The Rhein-Wupper-Bahn originally ran between Remagen and Wuppertal-Oberbarmen and was operated using coupled class 425 sets. In December 2003 it was shortened to terminate at Bonn-Mehlem because Rhineland-Palatinate would not provide sufficient funds for operations in its section.

After the motor coaches of the class 425 sets suffered massive brake problems in the autumn of 2003, in early September 2004 operations of the Rhein-Wupper-Bahn were changed as a precaution under the H'04 program to push-pull trains of five n-carriages hauled by class 110 locomotives. Modifications to the class 425 sets were completed three years later, in late 2007. Since then class 425 EMUs have run in double sets.

In December 2007, the Rhein-Wupper-Bahn was cut back from Wuppertal-Oberbarmen to Wuppertal Hauptbahnhof. This enabled the service to be run as Bonn–Wuppertal and Köln–Wuppertal cycles, saving a train set. One train runs late in the evening to Wuppertal-Oberbarmen, where it is parked overnight before returning early in the morning to Bonn.

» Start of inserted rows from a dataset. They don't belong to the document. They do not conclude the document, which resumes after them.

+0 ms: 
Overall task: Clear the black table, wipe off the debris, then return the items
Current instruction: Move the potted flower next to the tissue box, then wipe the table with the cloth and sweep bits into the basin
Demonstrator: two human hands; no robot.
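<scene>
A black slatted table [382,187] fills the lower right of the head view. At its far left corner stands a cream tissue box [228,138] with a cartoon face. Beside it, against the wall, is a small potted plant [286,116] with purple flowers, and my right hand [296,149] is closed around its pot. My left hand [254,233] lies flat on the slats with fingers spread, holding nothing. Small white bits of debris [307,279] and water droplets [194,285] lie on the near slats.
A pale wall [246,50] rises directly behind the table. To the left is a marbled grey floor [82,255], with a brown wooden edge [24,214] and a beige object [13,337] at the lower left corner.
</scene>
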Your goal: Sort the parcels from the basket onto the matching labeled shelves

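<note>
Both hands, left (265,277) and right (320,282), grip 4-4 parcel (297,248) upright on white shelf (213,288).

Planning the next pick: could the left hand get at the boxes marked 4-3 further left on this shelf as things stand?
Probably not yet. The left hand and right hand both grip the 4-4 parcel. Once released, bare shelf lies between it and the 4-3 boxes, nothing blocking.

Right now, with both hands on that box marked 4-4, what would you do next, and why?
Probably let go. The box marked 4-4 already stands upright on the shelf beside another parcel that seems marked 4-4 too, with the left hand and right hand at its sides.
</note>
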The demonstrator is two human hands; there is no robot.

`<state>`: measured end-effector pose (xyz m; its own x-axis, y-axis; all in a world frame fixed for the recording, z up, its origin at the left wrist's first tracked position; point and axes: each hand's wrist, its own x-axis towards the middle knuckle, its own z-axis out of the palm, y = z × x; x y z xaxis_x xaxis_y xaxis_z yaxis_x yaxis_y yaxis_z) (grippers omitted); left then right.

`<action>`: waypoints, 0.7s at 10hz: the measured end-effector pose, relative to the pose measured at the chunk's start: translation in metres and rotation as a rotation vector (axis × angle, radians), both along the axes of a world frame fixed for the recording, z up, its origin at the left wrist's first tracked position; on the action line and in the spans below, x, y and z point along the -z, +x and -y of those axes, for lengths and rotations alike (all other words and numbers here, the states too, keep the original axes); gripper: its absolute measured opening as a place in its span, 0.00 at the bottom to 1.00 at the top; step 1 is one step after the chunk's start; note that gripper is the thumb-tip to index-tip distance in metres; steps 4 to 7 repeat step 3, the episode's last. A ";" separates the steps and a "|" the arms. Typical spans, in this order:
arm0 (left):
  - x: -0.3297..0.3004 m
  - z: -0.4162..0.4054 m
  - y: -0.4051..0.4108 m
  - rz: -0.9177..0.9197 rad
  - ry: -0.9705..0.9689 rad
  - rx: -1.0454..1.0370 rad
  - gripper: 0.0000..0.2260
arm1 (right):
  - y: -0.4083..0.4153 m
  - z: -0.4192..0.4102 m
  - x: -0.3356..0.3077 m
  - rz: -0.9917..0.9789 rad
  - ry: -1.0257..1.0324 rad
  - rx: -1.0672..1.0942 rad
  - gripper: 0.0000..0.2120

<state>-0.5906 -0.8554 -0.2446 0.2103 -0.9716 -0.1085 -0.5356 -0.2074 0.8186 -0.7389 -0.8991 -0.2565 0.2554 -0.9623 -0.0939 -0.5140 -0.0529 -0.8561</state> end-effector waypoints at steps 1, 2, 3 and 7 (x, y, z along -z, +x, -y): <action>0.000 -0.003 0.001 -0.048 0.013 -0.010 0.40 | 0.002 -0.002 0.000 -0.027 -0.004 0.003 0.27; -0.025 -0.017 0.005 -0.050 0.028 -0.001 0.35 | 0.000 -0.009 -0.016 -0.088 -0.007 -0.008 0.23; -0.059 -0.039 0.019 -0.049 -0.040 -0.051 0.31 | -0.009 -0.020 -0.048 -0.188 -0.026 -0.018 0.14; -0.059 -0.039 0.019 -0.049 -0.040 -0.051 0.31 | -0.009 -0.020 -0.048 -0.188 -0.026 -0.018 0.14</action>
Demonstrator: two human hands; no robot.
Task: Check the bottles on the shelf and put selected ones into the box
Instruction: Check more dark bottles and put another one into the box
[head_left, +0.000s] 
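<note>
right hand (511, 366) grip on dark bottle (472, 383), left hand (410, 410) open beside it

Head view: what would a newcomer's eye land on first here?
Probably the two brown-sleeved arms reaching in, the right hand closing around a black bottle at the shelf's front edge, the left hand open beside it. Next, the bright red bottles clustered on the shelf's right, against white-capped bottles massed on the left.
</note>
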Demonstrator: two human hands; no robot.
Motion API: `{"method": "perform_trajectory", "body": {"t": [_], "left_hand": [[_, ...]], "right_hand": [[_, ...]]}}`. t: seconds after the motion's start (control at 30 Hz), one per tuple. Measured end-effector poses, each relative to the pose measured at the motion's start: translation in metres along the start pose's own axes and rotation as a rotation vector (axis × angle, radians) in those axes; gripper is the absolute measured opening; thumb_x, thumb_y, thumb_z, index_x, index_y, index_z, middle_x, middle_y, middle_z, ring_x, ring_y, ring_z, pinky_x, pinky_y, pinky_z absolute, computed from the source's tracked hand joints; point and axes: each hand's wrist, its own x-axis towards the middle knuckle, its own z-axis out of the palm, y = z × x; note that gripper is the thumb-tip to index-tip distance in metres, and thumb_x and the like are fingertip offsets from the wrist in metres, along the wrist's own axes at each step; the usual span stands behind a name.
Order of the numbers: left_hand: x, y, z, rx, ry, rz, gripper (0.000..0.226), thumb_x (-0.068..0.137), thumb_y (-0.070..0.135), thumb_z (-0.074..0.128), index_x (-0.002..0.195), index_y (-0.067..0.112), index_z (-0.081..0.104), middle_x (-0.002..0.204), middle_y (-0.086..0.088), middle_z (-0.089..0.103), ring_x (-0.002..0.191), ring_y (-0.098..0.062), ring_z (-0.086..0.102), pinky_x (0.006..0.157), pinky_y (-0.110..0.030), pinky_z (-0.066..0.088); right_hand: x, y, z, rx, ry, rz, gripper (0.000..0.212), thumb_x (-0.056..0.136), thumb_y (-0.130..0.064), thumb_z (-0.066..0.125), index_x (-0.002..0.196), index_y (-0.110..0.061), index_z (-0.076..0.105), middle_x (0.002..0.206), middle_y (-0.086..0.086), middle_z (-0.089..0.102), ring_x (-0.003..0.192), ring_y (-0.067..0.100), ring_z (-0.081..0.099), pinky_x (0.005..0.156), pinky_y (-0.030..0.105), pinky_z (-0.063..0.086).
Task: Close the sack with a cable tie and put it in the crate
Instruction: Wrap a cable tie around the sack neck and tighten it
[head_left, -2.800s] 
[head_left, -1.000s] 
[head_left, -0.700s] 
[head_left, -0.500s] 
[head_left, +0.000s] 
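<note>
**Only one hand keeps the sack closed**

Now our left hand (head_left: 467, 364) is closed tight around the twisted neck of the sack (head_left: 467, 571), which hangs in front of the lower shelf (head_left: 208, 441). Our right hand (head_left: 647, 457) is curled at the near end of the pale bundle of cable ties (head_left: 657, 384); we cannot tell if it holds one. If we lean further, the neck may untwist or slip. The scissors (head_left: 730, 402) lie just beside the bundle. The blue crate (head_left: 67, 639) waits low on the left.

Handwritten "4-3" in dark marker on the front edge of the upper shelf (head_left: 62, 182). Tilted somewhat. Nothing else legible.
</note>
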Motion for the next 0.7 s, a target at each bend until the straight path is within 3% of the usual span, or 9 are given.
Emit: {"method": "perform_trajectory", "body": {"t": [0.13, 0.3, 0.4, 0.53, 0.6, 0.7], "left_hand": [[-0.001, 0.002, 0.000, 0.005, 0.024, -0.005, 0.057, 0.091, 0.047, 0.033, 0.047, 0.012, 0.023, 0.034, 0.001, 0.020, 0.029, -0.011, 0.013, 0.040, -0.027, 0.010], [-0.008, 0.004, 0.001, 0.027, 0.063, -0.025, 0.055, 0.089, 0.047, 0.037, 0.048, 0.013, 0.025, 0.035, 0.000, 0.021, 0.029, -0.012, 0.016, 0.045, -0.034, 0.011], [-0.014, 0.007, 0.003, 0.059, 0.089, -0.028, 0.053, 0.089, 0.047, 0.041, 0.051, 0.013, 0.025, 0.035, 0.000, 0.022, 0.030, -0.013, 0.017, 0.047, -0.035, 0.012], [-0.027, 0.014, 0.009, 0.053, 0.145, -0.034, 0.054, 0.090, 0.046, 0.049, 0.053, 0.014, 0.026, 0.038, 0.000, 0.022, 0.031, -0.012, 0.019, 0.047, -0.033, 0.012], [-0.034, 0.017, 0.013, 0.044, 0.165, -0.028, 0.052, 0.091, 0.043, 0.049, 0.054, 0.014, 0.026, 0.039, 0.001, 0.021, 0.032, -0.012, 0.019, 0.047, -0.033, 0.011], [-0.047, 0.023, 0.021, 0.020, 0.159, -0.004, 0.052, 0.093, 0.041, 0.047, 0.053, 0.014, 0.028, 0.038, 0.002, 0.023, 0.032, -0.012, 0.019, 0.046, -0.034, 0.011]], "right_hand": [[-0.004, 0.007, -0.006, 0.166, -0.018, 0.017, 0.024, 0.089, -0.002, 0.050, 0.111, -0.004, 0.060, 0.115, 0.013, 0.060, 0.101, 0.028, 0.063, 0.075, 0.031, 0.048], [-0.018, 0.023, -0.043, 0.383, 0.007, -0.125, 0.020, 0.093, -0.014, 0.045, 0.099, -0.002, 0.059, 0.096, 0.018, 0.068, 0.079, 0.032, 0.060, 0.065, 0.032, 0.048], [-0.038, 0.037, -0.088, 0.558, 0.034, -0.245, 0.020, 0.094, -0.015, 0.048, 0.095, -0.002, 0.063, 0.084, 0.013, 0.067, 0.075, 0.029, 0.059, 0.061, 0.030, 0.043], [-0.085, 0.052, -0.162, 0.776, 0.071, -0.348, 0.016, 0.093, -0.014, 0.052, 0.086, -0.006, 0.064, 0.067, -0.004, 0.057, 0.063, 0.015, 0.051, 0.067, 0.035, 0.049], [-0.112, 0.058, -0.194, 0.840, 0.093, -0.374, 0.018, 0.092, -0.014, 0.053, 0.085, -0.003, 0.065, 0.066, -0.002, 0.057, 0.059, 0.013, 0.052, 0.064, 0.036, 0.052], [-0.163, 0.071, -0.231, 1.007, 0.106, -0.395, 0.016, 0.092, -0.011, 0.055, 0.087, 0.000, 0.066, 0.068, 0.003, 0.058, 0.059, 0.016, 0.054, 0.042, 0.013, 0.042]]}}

In February 2013, a tender for operation of the Rhein-Wupper-Bahn from 2015 to 2030 was won by National Express. Service to Wuppertal-Oberbarmen were resumed in December 2015. During peak times, half-hourly services have been extended to Bonn.

==Prospects==

There are plans to convert the Rhein-Wupper-Bahn service into an S-Bahn service. This would run at 20-minute intervals. This might run on a modified route between Opladen and Köln-Mülheim on the current freight line through Leverkusen-Morsbroich. This would provide better services to the suburbs of Dünnwald and Höhenhaus. It would be possible to run the service as line S 16 to Bonn, however, parts of the Left Rhine line would have to be increased to four tracks (the Cologne S-Bahn western ring). It is also possible that the new line S 16 would end in Cologne and line S 6 from Essen would be extended to Bonn.